§ DIRECTIONS FOR THIS TASK
Return the lines below exactly, from the first one through the line that has "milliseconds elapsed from". Leave out everything after it.
*** SUPPLIED DATA Section Begins ***
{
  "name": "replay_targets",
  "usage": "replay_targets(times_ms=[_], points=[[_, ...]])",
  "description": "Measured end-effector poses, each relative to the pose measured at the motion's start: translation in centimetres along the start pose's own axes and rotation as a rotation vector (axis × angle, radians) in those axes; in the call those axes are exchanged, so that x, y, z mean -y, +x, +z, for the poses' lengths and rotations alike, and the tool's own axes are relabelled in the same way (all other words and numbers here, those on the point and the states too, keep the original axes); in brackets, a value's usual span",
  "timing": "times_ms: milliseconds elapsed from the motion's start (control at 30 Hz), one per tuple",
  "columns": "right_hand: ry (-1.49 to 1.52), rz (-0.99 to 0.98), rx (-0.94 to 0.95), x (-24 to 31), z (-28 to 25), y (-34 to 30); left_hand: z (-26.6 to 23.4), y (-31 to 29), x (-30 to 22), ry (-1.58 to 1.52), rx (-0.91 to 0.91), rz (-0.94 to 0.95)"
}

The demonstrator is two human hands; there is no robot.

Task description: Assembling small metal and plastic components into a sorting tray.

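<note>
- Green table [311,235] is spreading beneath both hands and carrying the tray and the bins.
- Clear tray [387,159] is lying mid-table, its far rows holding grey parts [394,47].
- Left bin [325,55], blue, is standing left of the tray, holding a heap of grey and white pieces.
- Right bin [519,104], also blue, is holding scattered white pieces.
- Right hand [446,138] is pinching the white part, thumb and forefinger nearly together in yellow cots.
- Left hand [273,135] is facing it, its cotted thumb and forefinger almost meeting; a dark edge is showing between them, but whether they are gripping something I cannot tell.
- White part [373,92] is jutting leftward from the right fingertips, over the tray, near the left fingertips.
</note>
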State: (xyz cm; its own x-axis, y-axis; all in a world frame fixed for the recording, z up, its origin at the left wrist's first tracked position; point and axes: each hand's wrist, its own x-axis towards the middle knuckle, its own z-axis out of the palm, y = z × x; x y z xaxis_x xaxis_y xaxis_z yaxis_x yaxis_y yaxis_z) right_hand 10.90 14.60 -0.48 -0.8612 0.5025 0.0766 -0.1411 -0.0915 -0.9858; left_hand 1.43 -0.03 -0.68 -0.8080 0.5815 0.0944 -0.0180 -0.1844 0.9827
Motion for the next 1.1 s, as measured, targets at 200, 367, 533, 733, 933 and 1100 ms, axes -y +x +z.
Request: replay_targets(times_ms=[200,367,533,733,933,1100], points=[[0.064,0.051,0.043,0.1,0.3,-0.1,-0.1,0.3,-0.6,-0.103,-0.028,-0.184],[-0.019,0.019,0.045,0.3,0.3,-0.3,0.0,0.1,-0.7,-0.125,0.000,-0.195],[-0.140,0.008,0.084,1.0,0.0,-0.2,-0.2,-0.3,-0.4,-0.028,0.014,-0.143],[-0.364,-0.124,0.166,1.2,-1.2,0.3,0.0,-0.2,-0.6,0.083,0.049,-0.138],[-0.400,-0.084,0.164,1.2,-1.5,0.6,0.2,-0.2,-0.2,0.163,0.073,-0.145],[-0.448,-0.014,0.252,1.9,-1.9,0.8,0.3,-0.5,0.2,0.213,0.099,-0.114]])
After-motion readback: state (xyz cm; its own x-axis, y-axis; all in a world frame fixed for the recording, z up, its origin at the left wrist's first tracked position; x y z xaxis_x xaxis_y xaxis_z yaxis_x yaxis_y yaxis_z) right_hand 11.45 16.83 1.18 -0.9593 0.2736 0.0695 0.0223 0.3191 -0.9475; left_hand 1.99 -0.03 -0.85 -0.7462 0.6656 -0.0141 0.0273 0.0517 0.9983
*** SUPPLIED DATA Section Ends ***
§ WRITTEN RESPONSE
{
  "name": "replay_targets",
  "usage": "replay_targets(times_ms=[_], points=[[_, ...]])",
  "description": "Measured end-effector poses, each relative to the pose measured at the motion's start: translation in centimetres along the start pose's own axes and rotation as a rotation vector (axis × angle, radians) in those axes; in the call those axes are exchanged, so that x, y, z mean -y, +x, +z, for the poses' lengths and rotations alike, and the tool's own axes are relabelled in the same way (all other words and numbers here, those on the point and the states too, keep the original axes); in brackets, a value's usual span",
  "timing": "times_ms: milliseconds elapsed from the motion's start (control at 30 Hz), one per tuple",

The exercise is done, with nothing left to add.